### Problem statement
Copies of all lines that contain "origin" are needed; take them from the data below.

### Given information

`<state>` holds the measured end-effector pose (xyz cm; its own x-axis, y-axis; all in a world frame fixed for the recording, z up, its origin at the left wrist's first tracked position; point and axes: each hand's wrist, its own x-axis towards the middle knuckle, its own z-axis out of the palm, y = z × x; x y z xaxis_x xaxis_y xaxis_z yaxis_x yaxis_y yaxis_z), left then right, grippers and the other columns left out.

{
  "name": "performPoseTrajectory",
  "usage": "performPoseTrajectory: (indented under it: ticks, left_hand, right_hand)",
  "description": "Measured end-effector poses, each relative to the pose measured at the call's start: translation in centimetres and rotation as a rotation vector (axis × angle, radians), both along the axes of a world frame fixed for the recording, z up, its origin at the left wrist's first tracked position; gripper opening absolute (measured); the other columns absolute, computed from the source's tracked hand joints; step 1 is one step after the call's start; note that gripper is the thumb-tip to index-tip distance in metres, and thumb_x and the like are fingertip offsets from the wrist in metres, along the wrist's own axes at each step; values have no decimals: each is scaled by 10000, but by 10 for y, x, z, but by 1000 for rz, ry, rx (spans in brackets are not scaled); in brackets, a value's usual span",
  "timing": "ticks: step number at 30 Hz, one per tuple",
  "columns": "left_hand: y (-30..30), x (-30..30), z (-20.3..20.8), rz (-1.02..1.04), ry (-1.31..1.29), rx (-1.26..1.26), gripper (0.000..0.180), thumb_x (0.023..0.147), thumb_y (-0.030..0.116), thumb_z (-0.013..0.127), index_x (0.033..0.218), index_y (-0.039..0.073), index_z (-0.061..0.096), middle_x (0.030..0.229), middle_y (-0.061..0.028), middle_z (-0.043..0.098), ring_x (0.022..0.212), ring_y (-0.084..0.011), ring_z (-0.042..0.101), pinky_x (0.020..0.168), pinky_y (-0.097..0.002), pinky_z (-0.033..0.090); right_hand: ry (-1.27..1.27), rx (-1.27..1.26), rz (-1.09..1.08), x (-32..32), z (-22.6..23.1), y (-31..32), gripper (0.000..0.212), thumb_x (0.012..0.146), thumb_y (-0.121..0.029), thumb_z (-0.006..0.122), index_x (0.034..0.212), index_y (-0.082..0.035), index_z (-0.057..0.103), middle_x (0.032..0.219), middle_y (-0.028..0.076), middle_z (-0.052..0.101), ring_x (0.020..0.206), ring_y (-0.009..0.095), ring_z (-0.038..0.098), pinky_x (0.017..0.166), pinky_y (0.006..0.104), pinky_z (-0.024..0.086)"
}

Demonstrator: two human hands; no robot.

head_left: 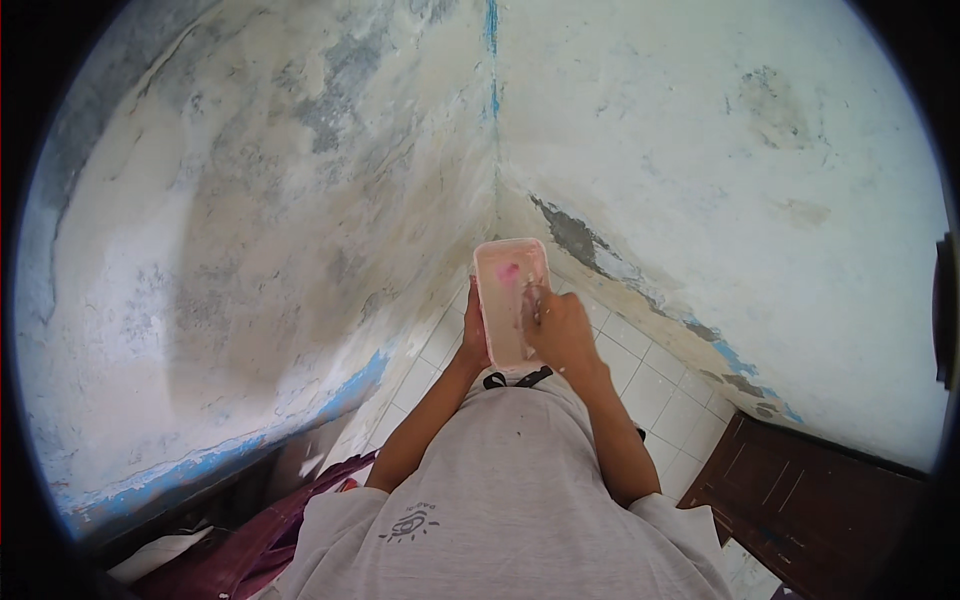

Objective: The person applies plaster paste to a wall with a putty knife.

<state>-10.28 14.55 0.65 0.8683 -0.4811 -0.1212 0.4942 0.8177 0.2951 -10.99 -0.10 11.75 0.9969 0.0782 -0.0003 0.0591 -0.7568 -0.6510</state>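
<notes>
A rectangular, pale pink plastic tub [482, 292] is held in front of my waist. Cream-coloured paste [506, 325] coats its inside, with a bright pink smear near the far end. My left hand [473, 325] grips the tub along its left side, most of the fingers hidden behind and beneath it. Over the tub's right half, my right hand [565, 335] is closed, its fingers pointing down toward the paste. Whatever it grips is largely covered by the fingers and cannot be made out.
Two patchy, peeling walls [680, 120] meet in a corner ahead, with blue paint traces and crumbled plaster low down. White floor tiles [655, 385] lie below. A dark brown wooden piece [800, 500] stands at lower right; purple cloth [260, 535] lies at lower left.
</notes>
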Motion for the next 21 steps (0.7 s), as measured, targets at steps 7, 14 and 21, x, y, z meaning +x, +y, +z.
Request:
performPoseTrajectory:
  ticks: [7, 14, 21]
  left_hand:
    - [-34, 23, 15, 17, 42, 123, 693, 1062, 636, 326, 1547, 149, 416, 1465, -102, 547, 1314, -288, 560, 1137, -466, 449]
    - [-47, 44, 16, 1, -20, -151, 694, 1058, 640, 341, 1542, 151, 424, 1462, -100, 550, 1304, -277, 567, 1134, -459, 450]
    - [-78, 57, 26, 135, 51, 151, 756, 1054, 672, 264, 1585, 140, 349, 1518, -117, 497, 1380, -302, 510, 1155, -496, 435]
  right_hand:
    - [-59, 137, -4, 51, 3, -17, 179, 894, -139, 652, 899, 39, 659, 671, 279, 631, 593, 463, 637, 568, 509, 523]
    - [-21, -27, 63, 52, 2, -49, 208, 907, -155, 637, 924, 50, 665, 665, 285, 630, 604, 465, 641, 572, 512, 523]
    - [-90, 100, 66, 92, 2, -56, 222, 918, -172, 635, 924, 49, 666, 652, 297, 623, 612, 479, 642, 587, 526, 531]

### The answer
`<state>` holds the measured end-effector pose (xyz cm; its own x-axis, y-axis; all in a world frame fixed for the recording, z up, its origin at the left wrist's first tracked position; point and axes: each hand's wrist, its own x-axis towards the middle knuckle, its own z-axis out of the palm, y = z × x; x y z xaxis_x xaxis_y xaxis_z yaxis_x yaxis_y yaxis_z), left then right, grippers and the other columns left out.
  "description": "Measured end-effector poses, each relative to the pose measured at the call's start: translation in centimetres and rotation as a rotation vector (axis × angle, radians), both along the axes of a world frame fixed for the recording, z up, its origin at the left wrist's first tracked position; gripper opening absolute (measured); the other columns absolute, computed from the source's tracked hand joints; step 1 is one step after the call's start; note that gripper is the thumb-tip to index-tip distance in metres, and thumb_x and the like are fingertip offsets from the wrist in metres, along the wrist's own axes at each step; values have no decimals: each is scaled by 10000, but by 10 for y, x, z, but by 1000 for rz, ry, rx (spans in brackets are not scaled); in brackets, a value's usual span",

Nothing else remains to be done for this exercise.